Restate all the data word for word, leaving nothing out.

------ DATASET EXCERPT

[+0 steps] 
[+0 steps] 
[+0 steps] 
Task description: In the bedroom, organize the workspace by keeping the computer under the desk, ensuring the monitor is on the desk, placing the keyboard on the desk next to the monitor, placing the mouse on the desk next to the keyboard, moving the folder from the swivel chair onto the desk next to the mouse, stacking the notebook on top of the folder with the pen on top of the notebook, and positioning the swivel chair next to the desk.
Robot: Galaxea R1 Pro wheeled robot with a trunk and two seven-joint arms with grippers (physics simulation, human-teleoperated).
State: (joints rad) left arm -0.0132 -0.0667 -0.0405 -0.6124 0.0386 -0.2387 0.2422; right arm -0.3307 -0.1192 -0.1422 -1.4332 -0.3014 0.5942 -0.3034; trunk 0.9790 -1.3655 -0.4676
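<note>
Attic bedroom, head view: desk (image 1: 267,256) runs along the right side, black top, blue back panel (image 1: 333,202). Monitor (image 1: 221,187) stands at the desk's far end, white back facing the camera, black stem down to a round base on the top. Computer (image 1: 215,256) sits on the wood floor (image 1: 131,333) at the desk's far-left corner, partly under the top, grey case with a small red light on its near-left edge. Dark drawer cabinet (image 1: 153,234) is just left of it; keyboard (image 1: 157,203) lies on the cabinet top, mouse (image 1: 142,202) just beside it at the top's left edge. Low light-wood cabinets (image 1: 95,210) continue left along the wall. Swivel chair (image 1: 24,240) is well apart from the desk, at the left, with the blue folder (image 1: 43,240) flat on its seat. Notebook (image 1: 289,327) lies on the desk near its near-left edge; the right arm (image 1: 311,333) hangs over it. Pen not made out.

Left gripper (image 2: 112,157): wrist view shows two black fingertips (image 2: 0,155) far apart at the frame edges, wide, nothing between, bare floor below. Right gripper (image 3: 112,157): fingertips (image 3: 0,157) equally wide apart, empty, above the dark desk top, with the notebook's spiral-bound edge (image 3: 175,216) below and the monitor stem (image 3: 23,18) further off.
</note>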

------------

SOLUTION:
[+0 steps] 
[+0 steps] 
[+0 steps] 
Task description: In the bedroom, organize the workspace by keeping the computer under the desk, ensuring the monitor is on the desk, placing the keyboard on the desk next to the monitor, placing the mouse on the desk next to the keyboard, moving the folder from the swivel chair onto the desk next to the mouse, stacking the notebook on top of the folder with the pen on top of the notebook, and positioning the swivel chair next to the desk.
Robot: Galaxea R1 Pro wheeled robot with a trunk and two seven-joint arms with grippers (physics simulation, human-teleoperated).
State: (joints rad) left arm -0.0132 -0.0667 -0.0405 -0.6124 0.0386 -0.2387 0.2422; right arm -0.3307 -0.1192 -0.1422 -1.4332 -0.3014 0.5942 -0.3034; trunk 0.9790 -1.3655 -0.4676
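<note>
Attic bedroom, head view: desk (image 1: 267,256) runs along the right side, black top, blue back panel (image 1: 333,202). Monitor (image 1: 221,187) stands at the desk's far end, white back facing the camera, black stem down to a round base on the top. Computer (image 1: 215,256) sits on the wood floor (image 1: 131,333) at the desk's far-left corner, partly under the top, grey case with a small red light on its near-left edge. Dark drawer cabinet (image 1: 153,234) is just left of it; keyboard (image 1: 157,203) lies on the cabinet top, mouse (image 1: 142,202) just beside it at the top's left edge. Low light-wood cabinets (image 1: 95,210) continue left along the wall. Swivel chair (image 1: 24,240) is well apart from the desk, at the left, with the blue folder (image 1: 43,240) flat on its seat. Notebook (image 1: 289,327) lies on the desk near its near-left edge; the right arm (image 1: 311,333) hangs over it. Pen not made out.

Left gripper (image 2: 112,157): wrist view shows two black fingertips (image 2: 0,155) far apart at the frame edges, wide, nothing between, bare floor below. Right gripper (image 3: 112,157): fingertips (image 3: 0,157) equally wide apart, empty, above the dark desk top, with the notebook's spiral-bound edge (image 3: 175,216) below and the monitor stem (image 3: 23,18) further off.
</note>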

The output has been given in full.